Topic: Collaboration in the Age of Cyberinfrastructure: Lessons from Biomedicine
Speaker: Sean Mooney, PhD
Director of Bioinformatics and Associate Professor at the Buck Institute for Age Research
Location: Carnegie Mellon Silicon Valley (NASA Research Park Building 23) Room 118
Time: Wednesday, October 28, 2009, 4:00pm-5:00pm
Directions: http://www.cmu.edu/silicon-valley/about-us/directions.html
Slides: PDF
Abstract:
Software enabling scientific collaboration has continued to mature with the growth of the Internet, web services and Web 2.0 applications. This has been important in all disciplines, including biomedicine. Biomedical research continues to be challenged with new technologies, large disparate datasets, and administrative mandates to share data. Concurrent with these challenges, and perhaps partially in response to them, a growing effort is maturing to create the computer systems that collect, manage, analyze, disseminate and archive biomedical research data at a grand scale. These systems range from small disparate web services on the Internet to highly ambitious federally funded resources such as the National Cancer Institute's Cancer Bioinformatics Grid (caBIG). Together this is an open problem that is shared by informatic service providers, data managers and statistical researchers and can appear to be overwhelming. Many solutions are being evaluated including Web 2.0 technologies, development and application of biomedical ontology, cloud computing and decentralized service oriented architectures. Our group has spent much effort constructing new resources and provided individual research groups with access to these and other computer systems that together form part of our national research cyberinfrastructure.
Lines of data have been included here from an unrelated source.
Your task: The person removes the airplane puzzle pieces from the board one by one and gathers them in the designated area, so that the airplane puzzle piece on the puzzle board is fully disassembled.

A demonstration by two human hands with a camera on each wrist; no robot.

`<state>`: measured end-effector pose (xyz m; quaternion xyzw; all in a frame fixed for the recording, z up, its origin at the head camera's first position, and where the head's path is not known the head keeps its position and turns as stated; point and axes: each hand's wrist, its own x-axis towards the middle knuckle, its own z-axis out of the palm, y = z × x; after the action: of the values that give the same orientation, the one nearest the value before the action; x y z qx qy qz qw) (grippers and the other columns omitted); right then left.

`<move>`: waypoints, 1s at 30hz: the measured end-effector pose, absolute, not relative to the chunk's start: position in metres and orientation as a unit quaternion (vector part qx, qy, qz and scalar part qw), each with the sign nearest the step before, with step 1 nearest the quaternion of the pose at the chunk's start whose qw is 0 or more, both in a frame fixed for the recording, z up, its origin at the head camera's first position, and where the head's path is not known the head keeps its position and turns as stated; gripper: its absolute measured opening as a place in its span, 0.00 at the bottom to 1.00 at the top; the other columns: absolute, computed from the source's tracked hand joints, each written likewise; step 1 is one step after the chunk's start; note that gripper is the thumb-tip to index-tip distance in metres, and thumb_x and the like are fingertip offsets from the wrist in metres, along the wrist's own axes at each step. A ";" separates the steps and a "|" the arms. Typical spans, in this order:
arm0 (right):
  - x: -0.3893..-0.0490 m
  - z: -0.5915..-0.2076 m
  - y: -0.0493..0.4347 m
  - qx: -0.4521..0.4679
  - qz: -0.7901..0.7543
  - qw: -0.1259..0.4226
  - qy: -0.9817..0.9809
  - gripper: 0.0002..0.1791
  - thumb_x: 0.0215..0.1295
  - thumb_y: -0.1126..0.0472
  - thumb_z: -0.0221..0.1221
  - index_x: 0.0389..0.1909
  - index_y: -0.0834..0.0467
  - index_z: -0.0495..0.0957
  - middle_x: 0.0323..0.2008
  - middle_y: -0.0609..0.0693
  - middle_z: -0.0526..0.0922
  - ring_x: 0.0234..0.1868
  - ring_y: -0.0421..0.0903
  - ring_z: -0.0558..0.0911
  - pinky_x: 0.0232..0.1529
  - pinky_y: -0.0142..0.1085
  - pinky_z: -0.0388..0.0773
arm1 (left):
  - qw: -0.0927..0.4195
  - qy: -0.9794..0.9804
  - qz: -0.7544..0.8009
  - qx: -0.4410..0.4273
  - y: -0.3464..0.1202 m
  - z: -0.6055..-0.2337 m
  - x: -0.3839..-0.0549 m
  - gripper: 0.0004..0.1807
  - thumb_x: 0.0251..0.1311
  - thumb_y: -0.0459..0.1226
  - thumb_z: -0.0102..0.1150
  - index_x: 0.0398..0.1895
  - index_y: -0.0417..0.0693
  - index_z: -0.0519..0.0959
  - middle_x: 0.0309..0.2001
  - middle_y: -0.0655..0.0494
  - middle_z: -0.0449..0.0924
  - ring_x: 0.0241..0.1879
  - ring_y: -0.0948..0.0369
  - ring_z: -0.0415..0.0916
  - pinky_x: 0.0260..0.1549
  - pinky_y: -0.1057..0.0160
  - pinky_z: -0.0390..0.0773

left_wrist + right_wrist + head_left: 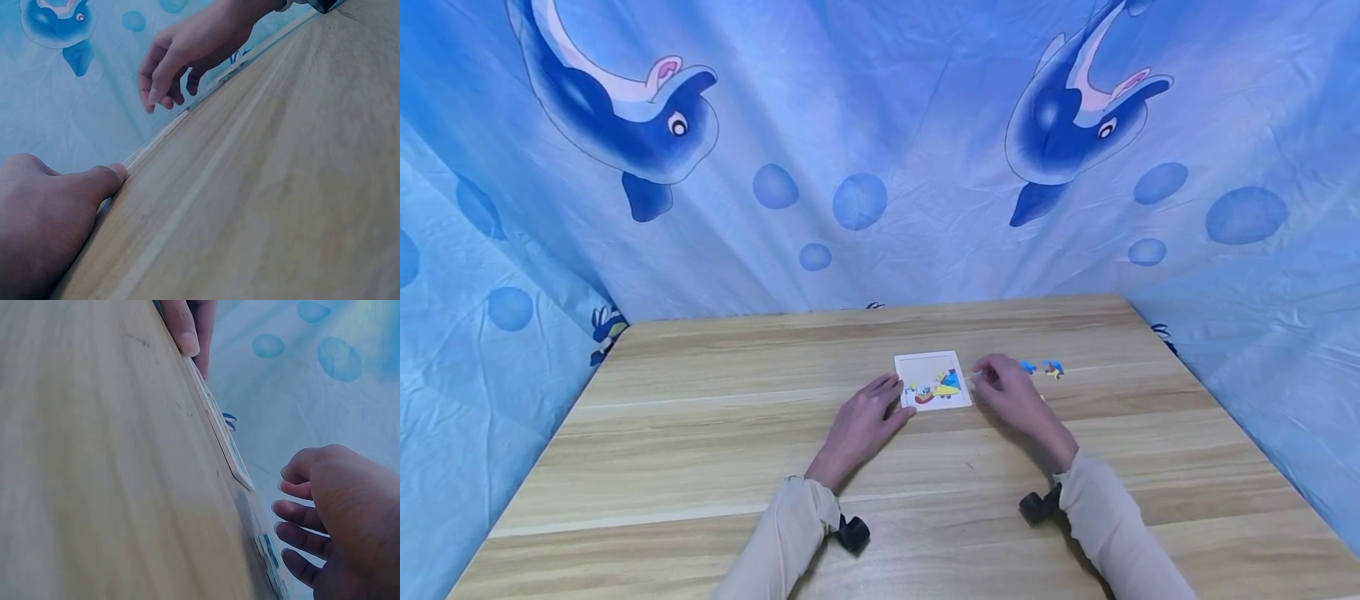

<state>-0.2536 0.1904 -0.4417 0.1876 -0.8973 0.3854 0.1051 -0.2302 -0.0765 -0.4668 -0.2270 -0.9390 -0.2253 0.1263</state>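
A small square puzzle board (pixel 934 381) with a white border lies on the table, with colourful cartoon pieces along its lower and right parts. My left hand (pixel 868 417) holds the board at its lower left corner, thumb at the bottom edge and fingers along the left side. Just off the board's right edge hovers my right hand (pixel 1009 395), its fingers loosely bent and apart, with nothing visible between them in the right wrist view. Beside that hand, loose puzzle pieces (pixel 1052 367) in blue, red and yellow lie on the table, partly hidden by it.
The wood-grain table (pixel 700 433) reaches back to a blue curtain (pixel 895 125) printed with dolphins and bubbles. Both wrists carry black cameras, one by the left sleeve (pixel 793 521) and one by the right sleeve (pixel 1105 508).
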 end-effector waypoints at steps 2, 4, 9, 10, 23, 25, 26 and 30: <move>-0.256 -0.443 0.186 0.193 0.375 0.118 -0.899 0.07 0.64 0.66 0.58 0.41 0.64 0.78 0.33 0.51 0.77 0.36 0.46 0.74 0.39 0.39 0.73 | 0.129 -0.938 -0.225 -0.231 -0.077 -0.467 -0.230 0.30 0.65 0.56 0.54 0.62 0.48 0.75 0.64 0.52 0.72 0.66 0.56 0.66 0.60 0.53 0.71; -0.257 -0.444 0.183 0.198 0.370 0.126 -0.899 0.06 0.63 0.66 0.59 0.40 0.64 0.79 0.32 0.51 0.77 0.36 0.46 0.74 0.39 0.40 0.73 | 0.132 -0.936 -0.225 -0.235 -0.077 -0.467 -0.230 0.30 0.65 0.56 0.54 0.62 0.47 0.75 0.64 0.51 0.72 0.65 0.56 0.66 0.60 0.53 0.71; -0.261 -0.445 0.175 0.202 0.370 0.120 -0.899 0.07 0.64 0.65 0.59 0.40 0.63 0.79 0.33 0.51 0.77 0.37 0.47 0.74 0.40 0.40 0.73 | 0.139 -0.934 -0.226 -0.241 -0.077 -0.467 -0.231 0.30 0.65 0.55 0.54 0.62 0.47 0.75 0.63 0.51 0.73 0.65 0.56 0.67 0.59 0.53 0.72; -0.261 -0.446 0.174 0.202 0.369 0.118 -0.900 0.07 0.64 0.64 0.59 0.40 0.63 0.79 0.33 0.51 0.77 0.37 0.47 0.74 0.40 0.40 0.73 | 0.140 -0.933 -0.226 -0.241 -0.077 -0.467 -0.231 0.30 0.65 0.55 0.54 0.62 0.47 0.75 0.63 0.51 0.73 0.65 0.56 0.67 0.59 0.53 0.72; -0.265 -0.448 0.158 0.206 0.312 0.103 -0.922 0.11 0.65 0.60 0.59 0.46 0.60 0.80 0.40 0.52 0.76 0.44 0.51 0.71 0.43 0.44 0.70 | 0.144 -0.933 -0.226 -0.242 -0.077 -0.467 -0.231 0.30 0.65 0.56 0.54 0.62 0.47 0.76 0.63 0.50 0.73 0.64 0.55 0.68 0.59 0.53 0.72; -0.266 -0.448 0.157 0.205 0.293 0.103 -0.928 0.12 0.66 0.59 0.59 0.46 0.59 0.80 0.41 0.53 0.76 0.45 0.53 0.70 0.44 0.45 0.69 | 0.144 -0.933 -0.225 -0.242 -0.077 -0.467 -0.231 0.30 0.65 0.56 0.54 0.62 0.46 0.75 0.63 0.50 0.73 0.65 0.55 0.68 0.59 0.54 0.72; -0.266 -0.449 0.156 0.205 0.287 0.104 -0.930 0.12 0.66 0.59 0.58 0.46 0.59 0.80 0.41 0.53 0.76 0.46 0.53 0.70 0.44 0.46 0.69 | 0.144 -0.932 -0.226 -0.242 -0.078 -0.467 -0.231 0.30 0.65 0.56 0.54 0.62 0.46 0.75 0.63 0.50 0.73 0.65 0.55 0.67 0.59 0.54 0.72; -0.267 -0.449 0.153 0.205 0.273 0.106 -0.934 0.11 0.66 0.59 0.58 0.45 0.58 0.80 0.42 0.54 0.76 0.46 0.55 0.70 0.46 0.48 0.68 | 0.146 -0.931 -0.228 -0.244 -0.077 -0.467 -0.231 0.30 0.65 0.55 0.54 0.61 0.46 0.75 0.63 0.50 0.73 0.65 0.55 0.68 0.59 0.54 0.72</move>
<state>-0.2667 0.1530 -0.4490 0.2054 -0.9337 0.2733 0.1061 -0.2308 -0.0775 -0.4671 -0.2435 -0.9315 -0.2276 0.1459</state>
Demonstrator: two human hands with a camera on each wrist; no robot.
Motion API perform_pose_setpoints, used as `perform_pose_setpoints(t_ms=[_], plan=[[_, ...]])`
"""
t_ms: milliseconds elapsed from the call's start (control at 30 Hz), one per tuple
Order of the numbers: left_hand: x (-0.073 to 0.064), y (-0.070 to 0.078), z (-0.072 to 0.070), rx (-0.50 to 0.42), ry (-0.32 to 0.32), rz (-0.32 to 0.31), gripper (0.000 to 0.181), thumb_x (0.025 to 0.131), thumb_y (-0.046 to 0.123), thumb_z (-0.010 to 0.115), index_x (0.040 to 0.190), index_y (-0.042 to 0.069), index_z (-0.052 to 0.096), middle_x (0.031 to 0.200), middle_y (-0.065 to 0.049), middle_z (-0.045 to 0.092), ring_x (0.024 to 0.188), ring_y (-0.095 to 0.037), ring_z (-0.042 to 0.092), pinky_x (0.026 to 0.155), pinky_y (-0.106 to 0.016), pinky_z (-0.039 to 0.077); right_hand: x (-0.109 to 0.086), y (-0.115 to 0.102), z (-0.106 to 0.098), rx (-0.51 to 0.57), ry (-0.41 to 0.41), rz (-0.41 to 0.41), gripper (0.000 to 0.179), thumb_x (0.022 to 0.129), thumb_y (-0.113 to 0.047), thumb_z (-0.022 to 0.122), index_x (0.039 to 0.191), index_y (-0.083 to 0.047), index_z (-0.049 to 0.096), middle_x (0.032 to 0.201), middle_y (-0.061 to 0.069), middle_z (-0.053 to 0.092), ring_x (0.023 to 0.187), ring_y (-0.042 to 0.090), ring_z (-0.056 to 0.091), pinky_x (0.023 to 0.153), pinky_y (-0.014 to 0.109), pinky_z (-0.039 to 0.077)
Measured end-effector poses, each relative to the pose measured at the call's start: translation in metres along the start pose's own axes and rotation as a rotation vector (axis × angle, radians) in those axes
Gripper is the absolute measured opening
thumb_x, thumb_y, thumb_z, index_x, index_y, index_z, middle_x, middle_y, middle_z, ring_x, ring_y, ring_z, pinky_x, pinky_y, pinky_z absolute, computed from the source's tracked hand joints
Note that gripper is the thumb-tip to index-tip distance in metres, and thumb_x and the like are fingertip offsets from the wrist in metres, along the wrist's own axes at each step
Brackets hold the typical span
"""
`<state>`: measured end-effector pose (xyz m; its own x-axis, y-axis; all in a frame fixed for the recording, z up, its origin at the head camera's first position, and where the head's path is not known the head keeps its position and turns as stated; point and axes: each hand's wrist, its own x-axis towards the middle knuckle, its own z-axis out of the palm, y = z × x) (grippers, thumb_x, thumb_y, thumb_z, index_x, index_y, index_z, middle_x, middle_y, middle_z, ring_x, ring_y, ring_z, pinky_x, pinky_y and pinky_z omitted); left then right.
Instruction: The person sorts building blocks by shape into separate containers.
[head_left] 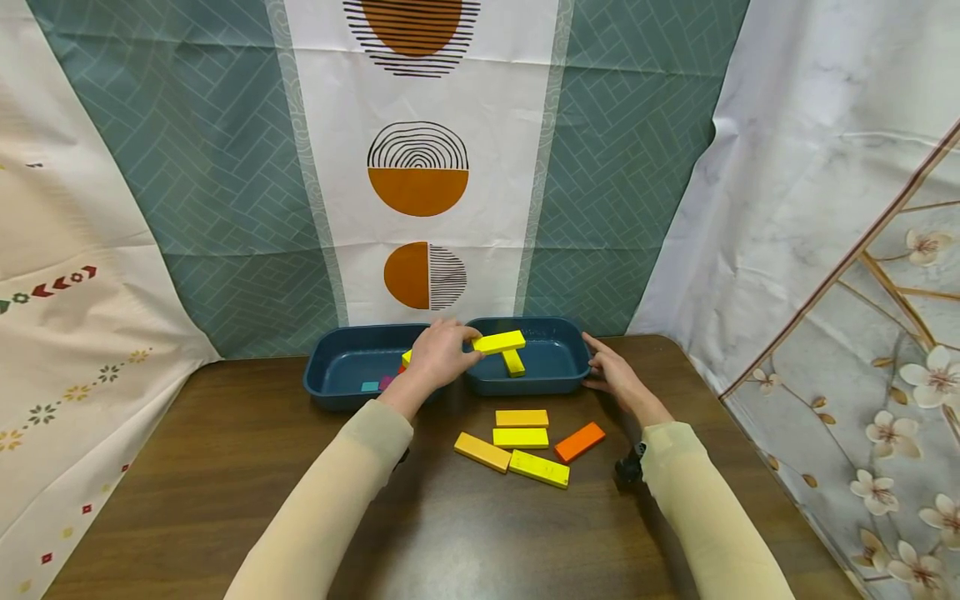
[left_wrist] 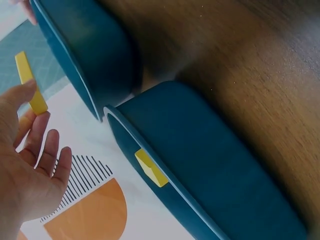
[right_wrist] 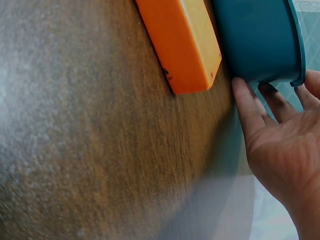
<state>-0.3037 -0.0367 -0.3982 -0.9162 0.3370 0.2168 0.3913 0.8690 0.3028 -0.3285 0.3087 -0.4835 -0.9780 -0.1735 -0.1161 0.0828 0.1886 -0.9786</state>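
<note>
My left hand (head_left: 441, 352) pinches a yellow block (head_left: 500, 342) at one end between thumb and fingers, holding it above the right blue tray (head_left: 528, 387). Inside that tray lies another yellow block (head_left: 513, 363). In the left wrist view, the held block (left_wrist: 37, 102) points away from the thumb, while the other fingers spread loosely. My right hand (head_left: 617, 377) touches the right end of the same tray; in the right wrist view its extended fingertips (right_wrist: 239, 82) meet the tray wall (right_wrist: 260, 45) low down, with the thumb near the rim.
A second blue tray (head_left: 330, 385) stands at the left, holding a teal block (head_left: 370, 387), a magenta one and a yellow one, partly behind my left hand. In front of the right tray, yellow blocks (head_left: 540, 469), amber blocks (head_left: 482, 452) and an orange block (head_left: 580, 442) lie on the wooden table (head_left: 225, 467).
</note>
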Motion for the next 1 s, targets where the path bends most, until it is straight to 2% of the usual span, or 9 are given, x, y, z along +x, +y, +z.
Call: perform_pose_setpoints(t_ms=[300, 367, 467, 633, 833, 1000], plan=[[0.0024, 0.0028, 0.0070, -0.010, -0.008, -0.019, 0.039, 0.094, 0.036, 0.076, 0.128, 0.019, 0.074, 0.113, -0.004, 0.064, 0.100, -0.021, 0.048, 0.083, -0.035, 0.047, -0.0020, -0.0017, 0.0000, 0.007, 0.005, -0.001, 0.068, 0.101, -0.006, 0.031, 0.166, -0.022, 0.018, 0.171, 0.009, 0.003, 0.142, 0.042, 0.029, 0.113, 0.061, 0.035], [0.0025, 0.0029, 0.0092, -0.005, -0.011, -0.018, 0.039, 0.095, 0.036, 0.074, 0.130, 0.019, 0.073, 0.117, -0.004, 0.065, 0.103, -0.022, 0.049, 0.085, -0.036, 0.047, -0.0020, -0.0018, 0.0004, 0.002, 0.003, -0.001, 0.068, 0.101, -0.006, 0.030, 0.166, -0.021, 0.017, 0.171, 0.010, 0.002, 0.143, 0.043, 0.029, 0.113, 0.061, 0.035], [0.0027, 0.0025, 0.0103, 0.008, -0.017, -0.008, 0.046, 0.096, 0.039, 0.072, 0.138, 0.021, 0.068, 0.131, -0.005, 0.063, 0.113, -0.025, 0.050, 0.096, -0.041, 0.047, -0.0014, -0.0011, 0.0000, 0.003, 0.001, -0.001, 0.069, 0.100, -0.005, 0.030, 0.166, -0.021, 0.017, 0.171, 0.011, 0.002, 0.141, 0.043, 0.030, 0.113, 0.061, 0.035], [0.0027, -0.0007, 0.0069, 0.016, -0.013, -0.003, 0.065, 0.095, 0.048, 0.071, 0.152, 0.024, 0.053, 0.150, -0.006, 0.052, 0.134, -0.031, 0.044, 0.112, -0.049, 0.039, -0.0002, -0.0007, -0.0004, 0.000, 0.008, -0.003, 0.069, 0.101, -0.007, 0.032, 0.166, -0.022, 0.018, 0.171, 0.009, 0.003, 0.133, 0.040, 0.034, 0.112, 0.060, 0.038], [0.0014, -0.0046, 0.0039, -0.017, -0.014, 0.014, 0.072, 0.094, 0.052, 0.070, 0.157, 0.025, 0.046, 0.156, -0.006, 0.046, 0.140, -0.033, 0.040, 0.115, -0.053, 0.035, -0.0001, 0.0003, -0.0004, -0.001, 0.006, -0.003, 0.069, 0.101, -0.006, 0.031, 0.166, -0.021, 0.017, 0.171, 0.011, 0.003, 0.139, 0.041, 0.033, 0.111, 0.059, 0.038], [0.0008, -0.0051, 0.0026, -0.027, -0.022, 0.027, 0.074, 0.093, 0.053, 0.070, 0.157, 0.027, 0.045, 0.156, -0.005, 0.045, 0.140, -0.031, 0.040, 0.115, -0.051, 0.035, -0.0001, 0.0013, -0.0001, -0.007, 0.007, -0.001, 0.069, 0.100, -0.007, 0.032, 0.166, -0.022, 0.018, 0.171, 0.010, 0.004, 0.140, 0.042, 0.031, 0.112, 0.060, 0.037]])
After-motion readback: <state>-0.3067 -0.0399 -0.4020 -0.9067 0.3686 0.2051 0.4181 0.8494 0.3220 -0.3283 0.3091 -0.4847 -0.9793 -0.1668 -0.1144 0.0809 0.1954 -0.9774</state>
In this presentation, I will describe the current state of the computer systems that are driving biomedical research at a high level, focusing on the domain independent tools and their strengths and weaknesses. I will then discuss the views of individual researchers, data providers and administrators striving to create better science with their data. Finally, I will discuss challenges that I believe cross disciplines and discuss my thoughts for the future.
Biography:
Sean Mooney received his PhD in Pharmaceutical Chemistry from the University of California San Francisco. He co-directed the Indiana University School of Medicine Bioinformatics Core, and he was also an associate member of the Indiana University Cancer Center. Prior to his appointments at Indiana University, Mooney was an American Cancer Society John Peter Hoffman Fellow at Stanford University in the Department of Genetics and Medical Informatics.